• [AIM OF THE TASK]: Report each line of the data below in which "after" appears.

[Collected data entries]
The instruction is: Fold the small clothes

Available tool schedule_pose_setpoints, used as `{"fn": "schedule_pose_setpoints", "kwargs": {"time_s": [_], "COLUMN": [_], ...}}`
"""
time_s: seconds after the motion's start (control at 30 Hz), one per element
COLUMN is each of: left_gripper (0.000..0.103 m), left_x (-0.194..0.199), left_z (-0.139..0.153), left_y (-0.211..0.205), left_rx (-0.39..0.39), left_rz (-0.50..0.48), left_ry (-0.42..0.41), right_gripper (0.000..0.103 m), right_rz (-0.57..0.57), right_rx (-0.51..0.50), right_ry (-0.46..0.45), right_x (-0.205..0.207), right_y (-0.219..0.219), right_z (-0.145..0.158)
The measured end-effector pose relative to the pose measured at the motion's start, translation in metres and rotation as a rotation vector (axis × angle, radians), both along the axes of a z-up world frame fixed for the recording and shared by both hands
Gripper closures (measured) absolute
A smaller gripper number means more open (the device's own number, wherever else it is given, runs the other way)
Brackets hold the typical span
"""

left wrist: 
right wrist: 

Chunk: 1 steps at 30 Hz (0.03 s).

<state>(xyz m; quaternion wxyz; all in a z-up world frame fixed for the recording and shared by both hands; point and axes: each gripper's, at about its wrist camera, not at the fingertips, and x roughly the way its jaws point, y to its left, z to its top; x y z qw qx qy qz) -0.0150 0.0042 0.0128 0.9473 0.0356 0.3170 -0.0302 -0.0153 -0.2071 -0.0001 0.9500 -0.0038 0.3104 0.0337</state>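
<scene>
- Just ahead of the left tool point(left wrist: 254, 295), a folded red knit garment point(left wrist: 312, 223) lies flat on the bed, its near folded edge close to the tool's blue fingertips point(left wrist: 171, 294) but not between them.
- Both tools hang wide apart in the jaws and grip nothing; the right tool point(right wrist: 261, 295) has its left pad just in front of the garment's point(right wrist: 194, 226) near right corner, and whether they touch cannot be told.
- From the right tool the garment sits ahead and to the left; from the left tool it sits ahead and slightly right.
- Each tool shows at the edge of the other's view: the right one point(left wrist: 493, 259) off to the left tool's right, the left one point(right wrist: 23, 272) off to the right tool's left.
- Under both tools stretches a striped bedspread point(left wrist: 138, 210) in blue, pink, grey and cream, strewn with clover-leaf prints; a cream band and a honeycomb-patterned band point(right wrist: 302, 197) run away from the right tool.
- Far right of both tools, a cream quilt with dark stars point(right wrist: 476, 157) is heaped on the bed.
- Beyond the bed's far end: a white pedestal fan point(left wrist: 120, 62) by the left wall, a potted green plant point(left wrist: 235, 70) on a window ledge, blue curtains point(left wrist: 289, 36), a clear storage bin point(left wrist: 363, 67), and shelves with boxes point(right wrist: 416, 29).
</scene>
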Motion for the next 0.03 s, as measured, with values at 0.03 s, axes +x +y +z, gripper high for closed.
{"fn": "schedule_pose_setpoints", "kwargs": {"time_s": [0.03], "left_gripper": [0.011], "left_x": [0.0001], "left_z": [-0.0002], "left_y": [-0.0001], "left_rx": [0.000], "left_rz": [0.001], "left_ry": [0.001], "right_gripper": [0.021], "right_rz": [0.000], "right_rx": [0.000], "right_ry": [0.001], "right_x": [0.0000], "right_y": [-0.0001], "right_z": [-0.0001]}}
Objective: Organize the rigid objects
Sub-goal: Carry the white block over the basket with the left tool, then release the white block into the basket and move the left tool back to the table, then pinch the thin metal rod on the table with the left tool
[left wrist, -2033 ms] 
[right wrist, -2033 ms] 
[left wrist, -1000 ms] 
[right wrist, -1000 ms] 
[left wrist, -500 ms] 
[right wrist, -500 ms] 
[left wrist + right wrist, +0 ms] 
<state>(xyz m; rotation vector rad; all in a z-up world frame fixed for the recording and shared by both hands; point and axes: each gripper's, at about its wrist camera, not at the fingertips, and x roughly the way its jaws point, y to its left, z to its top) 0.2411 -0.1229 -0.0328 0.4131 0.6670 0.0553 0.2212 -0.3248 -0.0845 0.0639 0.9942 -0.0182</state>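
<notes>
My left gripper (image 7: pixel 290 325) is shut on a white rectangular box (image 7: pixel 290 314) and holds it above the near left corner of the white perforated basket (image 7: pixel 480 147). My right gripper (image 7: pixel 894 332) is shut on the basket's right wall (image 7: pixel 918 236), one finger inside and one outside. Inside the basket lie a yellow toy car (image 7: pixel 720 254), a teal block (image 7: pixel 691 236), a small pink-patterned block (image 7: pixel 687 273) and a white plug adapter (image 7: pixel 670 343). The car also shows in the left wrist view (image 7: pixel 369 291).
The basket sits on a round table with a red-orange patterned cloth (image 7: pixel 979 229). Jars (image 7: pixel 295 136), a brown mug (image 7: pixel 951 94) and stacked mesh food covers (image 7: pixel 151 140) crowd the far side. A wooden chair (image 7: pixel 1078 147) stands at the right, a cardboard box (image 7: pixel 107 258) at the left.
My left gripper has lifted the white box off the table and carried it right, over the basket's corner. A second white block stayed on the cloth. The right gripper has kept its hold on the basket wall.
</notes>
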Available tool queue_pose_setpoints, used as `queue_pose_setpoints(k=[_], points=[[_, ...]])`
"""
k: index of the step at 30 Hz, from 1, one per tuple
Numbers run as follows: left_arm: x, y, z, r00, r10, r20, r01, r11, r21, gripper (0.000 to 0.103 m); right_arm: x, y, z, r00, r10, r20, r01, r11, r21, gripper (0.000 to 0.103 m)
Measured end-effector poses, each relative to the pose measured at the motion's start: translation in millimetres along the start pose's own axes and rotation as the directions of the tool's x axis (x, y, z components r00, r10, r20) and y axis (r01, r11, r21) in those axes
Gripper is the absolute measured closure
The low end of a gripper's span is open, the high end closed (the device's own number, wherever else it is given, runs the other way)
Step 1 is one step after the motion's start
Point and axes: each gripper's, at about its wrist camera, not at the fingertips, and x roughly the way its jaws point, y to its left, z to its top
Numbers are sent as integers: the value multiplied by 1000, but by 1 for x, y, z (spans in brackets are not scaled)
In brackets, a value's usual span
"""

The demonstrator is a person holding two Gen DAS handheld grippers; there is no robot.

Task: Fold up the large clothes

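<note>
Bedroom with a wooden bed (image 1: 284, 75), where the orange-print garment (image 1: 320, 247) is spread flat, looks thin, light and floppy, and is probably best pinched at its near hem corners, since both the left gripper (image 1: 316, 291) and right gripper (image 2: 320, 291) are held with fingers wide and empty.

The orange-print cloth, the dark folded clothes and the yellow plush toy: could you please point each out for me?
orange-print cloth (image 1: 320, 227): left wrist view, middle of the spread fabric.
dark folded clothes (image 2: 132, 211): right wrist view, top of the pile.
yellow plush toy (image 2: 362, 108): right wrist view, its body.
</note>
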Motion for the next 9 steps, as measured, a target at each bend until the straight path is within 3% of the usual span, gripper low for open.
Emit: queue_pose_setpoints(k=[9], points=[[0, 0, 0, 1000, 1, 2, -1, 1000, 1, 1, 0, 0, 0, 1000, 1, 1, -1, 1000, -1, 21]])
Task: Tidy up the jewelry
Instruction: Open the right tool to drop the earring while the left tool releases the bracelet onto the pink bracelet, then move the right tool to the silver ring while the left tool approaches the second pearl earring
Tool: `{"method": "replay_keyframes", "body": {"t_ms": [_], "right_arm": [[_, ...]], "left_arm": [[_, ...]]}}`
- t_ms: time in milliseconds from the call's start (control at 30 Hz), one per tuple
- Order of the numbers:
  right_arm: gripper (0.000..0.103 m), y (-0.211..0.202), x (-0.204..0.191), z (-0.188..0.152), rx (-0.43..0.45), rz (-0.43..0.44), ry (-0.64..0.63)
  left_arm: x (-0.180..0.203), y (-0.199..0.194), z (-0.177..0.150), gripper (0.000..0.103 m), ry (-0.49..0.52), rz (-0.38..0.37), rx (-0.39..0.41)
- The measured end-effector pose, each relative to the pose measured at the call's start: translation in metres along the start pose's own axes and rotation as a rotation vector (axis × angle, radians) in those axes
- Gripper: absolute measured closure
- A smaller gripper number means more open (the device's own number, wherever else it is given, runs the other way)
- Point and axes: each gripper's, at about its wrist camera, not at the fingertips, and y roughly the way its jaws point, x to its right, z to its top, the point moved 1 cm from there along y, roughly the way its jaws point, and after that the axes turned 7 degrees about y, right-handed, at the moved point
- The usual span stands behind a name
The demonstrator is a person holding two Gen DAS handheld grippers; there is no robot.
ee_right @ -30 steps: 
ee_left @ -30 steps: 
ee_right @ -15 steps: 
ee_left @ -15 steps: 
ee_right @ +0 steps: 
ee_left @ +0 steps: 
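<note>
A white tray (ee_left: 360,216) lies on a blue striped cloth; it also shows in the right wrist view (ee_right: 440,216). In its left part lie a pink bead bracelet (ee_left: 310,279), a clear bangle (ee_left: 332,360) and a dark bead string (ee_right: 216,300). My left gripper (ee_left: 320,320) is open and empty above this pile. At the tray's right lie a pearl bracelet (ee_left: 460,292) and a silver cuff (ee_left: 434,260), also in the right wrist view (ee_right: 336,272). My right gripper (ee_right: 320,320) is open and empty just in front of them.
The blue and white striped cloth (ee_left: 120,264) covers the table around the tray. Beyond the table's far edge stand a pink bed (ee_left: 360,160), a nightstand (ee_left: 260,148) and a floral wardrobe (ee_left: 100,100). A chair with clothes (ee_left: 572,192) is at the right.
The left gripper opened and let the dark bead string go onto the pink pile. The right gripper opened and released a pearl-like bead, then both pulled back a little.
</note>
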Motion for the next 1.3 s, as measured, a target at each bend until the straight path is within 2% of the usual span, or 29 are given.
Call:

• [EXERCISE RESULT]:
time_s: seconds after the motion's start (control at 30 Hz), one per element
Step 1 is one step after the motion's start
- Point and axes: each gripper's, at about its wrist camera, not at the fingertips, and y roughly the way its jaws point, x to its right, z to its top, the point moved 1 cm from there along y, roughly the way its jaws point, and after that the axes turned 7 degrees about y, right-handed, at the moved point

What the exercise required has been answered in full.